I remember four years ago the first time I took a plane to South Africa. The first leg of the journey was 4 hours from Manchester to Istanbul, followed by 8 hours from Istanbul to Durban. Halfway through that second flight, it was the middle of the night and yet I was unable to sleep – as is always the case for me on long haul flights. I got up out of my seat and headed towards the toilet. I remember walking past the rows and rows of seats full of people, cramped into this one small container travelling hundreds of miles per hour suspended miles above the earth. It was very claustrophobic and I was rather sleep deprived. It was a thoroughly surreal experience.
Here I was, the furthest from home I’d ever been without my family, wide awake and alone in said awakeness. It seemed as though I’d been in that plane for longer than I could remember. The car journey from Leeds to Manchester less than 24 hours ago now seemed like a distant memory. I had no control over the passage of time or how fast the plane travelled. All I could do was quietly occupy myself, waiting until we landed.
At some points I would relax, enjoying the in flight entertainment system and my lack of responsibility, and at others I would tense up and want to kick in frustration at being confined to such a space. Inside that cabin with the lights turned off, one could almost forget the plane was moving to a destination at all. In the immediate moment, the plane seemed almost static, a metal tank made simply to contain us all.

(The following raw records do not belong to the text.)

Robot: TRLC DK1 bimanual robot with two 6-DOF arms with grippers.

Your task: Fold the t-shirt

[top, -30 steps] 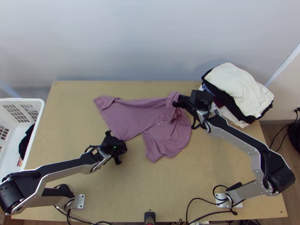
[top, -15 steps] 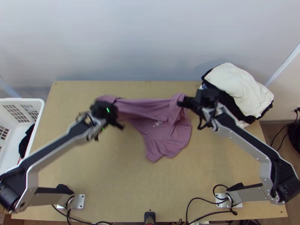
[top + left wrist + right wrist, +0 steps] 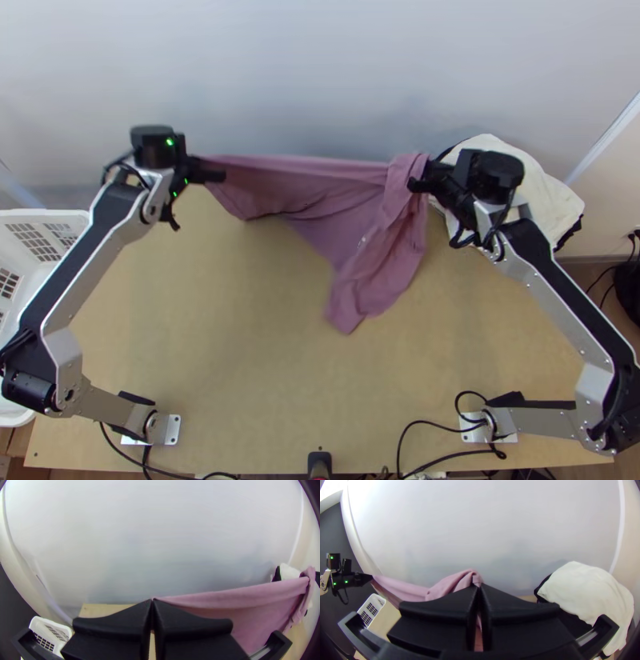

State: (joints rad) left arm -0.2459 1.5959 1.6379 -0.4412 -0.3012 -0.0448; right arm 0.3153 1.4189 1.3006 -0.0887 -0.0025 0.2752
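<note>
One mauve t-shirt (image 3: 316,190), pinched by left tool (image 3: 152,600) and right tool (image 3: 479,585), hangs between them, partly bunched; lifting done, spreading and folding apparently outstanding.

The T-shirt (image 3: 320,196), mauve-pink with a small pale print, is stretched between two raised parts, at ten o'clock and between one and two from the top view's centre. Its upper edge is nearly straight; gathered folds descend from the latter towards half past five.
</note>
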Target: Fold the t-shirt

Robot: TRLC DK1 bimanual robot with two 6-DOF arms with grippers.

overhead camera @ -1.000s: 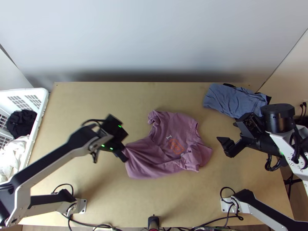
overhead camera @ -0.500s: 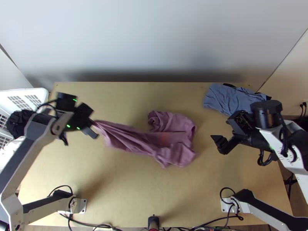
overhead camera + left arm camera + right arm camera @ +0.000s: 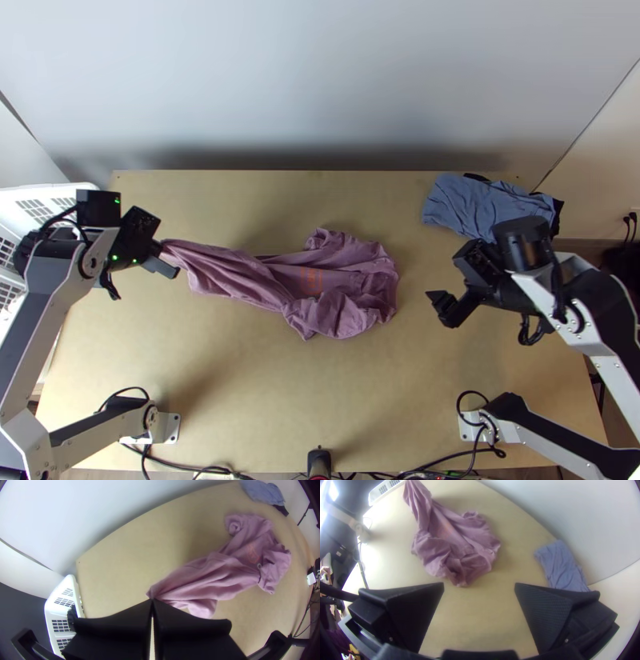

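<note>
At the far left of the top view, my left gripper [image 3: 168, 258] is shut on an end of the pink t-shirt [image 3: 344, 280]. The cloth stretches from there in a twisted band to a bunched, rumpled part mid-table, with an orange print partly showing. In the left wrist view, the left gripper [image 3: 152, 600] pinches a gathered corner of the t-shirt [image 3: 213, 576]. To the right of the cloth, my right gripper [image 3: 445, 298] holds nothing. In the right wrist view, the right gripper [image 3: 479, 588] stands open, its fingers wide apart, with the t-shirt [image 3: 453, 546] beyond them.
A blue folded cloth [image 3: 480, 210] lies at the table's back right, with something black under it. A white basket [image 3: 48, 192] with dark clothing stands at the left edge, partly behind the left arm. Bare tabletop [image 3: 320, 384] lies in front of the t-shirt.
The left gripper has moved left and slightly up the picture, dragging the t-shirt's end and stretching it; the rest of the shirt slid left. The right gripper has shifted slightly left.
</note>
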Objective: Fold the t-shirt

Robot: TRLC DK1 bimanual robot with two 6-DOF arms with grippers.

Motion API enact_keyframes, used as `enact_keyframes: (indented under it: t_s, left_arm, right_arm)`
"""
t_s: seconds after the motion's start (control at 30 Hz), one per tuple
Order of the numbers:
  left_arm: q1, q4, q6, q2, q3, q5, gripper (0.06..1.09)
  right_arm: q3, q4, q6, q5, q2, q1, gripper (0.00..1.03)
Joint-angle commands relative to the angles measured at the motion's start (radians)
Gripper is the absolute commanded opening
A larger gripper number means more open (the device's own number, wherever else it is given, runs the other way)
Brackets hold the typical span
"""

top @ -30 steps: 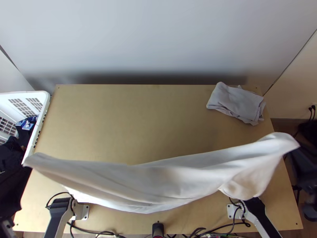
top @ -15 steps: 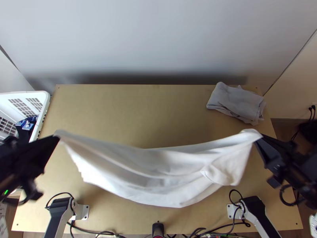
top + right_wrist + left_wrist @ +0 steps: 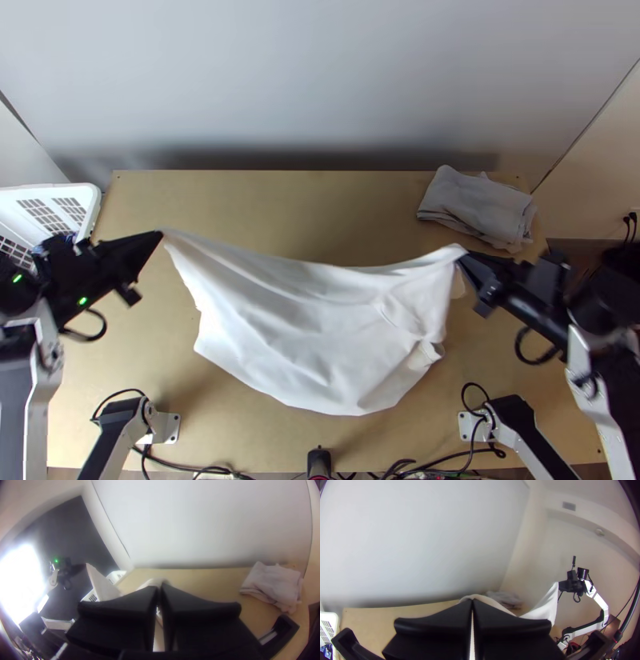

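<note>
The white t-shirt (image 3: 312, 320) hangs stretched between both grippers above the middle of the table, its top edge sagging and its lower part draping toward the near edge. My left gripper (image 3: 160, 234) is shut on one upper corner at the left; in the left wrist view the left gripper (image 3: 472, 602) has its fingers together with cloth (image 3: 480, 597) just beyond the tips. On the right, my right gripper (image 3: 464, 256) is shut on the other upper corner. The right wrist view shows the right gripper (image 3: 160, 586) with white cloth (image 3: 151, 582) at its tips.
A folded grey cloth (image 3: 478, 208) lies at the table's back right corner. The white basket (image 3: 88, 208) stands at the left edge with dark items inside. Cables run along the near edge. Bare wood of the table (image 3: 264, 200) lies behind the shirt.
Both grippers have come inward and toward the table's far side, carrying the shirt's corners. The shirt spans less width now, and its lower part hangs more fully below the top edge.
</note>
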Motion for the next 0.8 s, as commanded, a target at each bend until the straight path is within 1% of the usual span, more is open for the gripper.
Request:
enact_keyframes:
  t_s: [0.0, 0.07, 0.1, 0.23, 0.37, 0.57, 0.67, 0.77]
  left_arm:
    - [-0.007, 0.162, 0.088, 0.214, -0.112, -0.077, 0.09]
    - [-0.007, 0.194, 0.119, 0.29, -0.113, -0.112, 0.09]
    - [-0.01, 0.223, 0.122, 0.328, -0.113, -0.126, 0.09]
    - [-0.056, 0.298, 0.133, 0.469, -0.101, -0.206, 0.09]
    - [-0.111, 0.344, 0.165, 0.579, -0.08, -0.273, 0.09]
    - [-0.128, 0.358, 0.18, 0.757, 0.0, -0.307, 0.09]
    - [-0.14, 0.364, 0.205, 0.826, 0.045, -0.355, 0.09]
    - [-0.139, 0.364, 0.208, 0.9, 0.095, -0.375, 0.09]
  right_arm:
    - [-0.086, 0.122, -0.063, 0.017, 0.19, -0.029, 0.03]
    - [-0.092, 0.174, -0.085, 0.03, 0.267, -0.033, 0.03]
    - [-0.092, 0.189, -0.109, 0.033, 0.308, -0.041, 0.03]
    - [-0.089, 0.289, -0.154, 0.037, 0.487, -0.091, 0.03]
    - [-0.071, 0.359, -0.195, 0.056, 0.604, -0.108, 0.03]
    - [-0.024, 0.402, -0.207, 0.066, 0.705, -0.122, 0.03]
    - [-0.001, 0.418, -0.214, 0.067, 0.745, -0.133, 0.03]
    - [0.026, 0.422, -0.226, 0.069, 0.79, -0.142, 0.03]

But I didn’t forget the plane was moving, I remembered very deliberately that it was. For all the immediate circumstances felt stagnant and cramped, I remembered that I was on an adventure. I was on a journey to a land I’d never been to before, travelling with an amazing group of people to visit and support an incredible project. I had to remember where we were going, and that sometimes life really is about the destination and not the journey.
I sit here writing this, quarantining alone at my uni house in York. At some points I relax, enjoying my free time and lack of responsibility, and at other times I want to kick in frustration at being confined to such a space. I have no control over the passage of time or how quickly the nation can safely get back to “normal”. All I can do is wait patiently for this plane to land. In the midst of all this it is so easy to forget that we are still in fact on an adventure.
We are on a journey which has a destination. The things of this world will crumble and fall – some will now, others will later – but the kingdom of heaven will not pass away. And so, we must press on with faith and perseverance, not fearing what is visible but fixing our eyes on the truth that is invisible. Death has no sting, Jesus is Lord, and soon we will be coming home.
Whatever your situation is in this pandemic, know that we are not stood still. The world feels like it’s stopped, but God is always on the move. Your life is a journey, and if you know God then you do yourself a disservice if you don’t remind yourself where that journey is heading – towards peace, joy, restoration and everlasting love
Remember where we’re going, because it’s flipping amazing!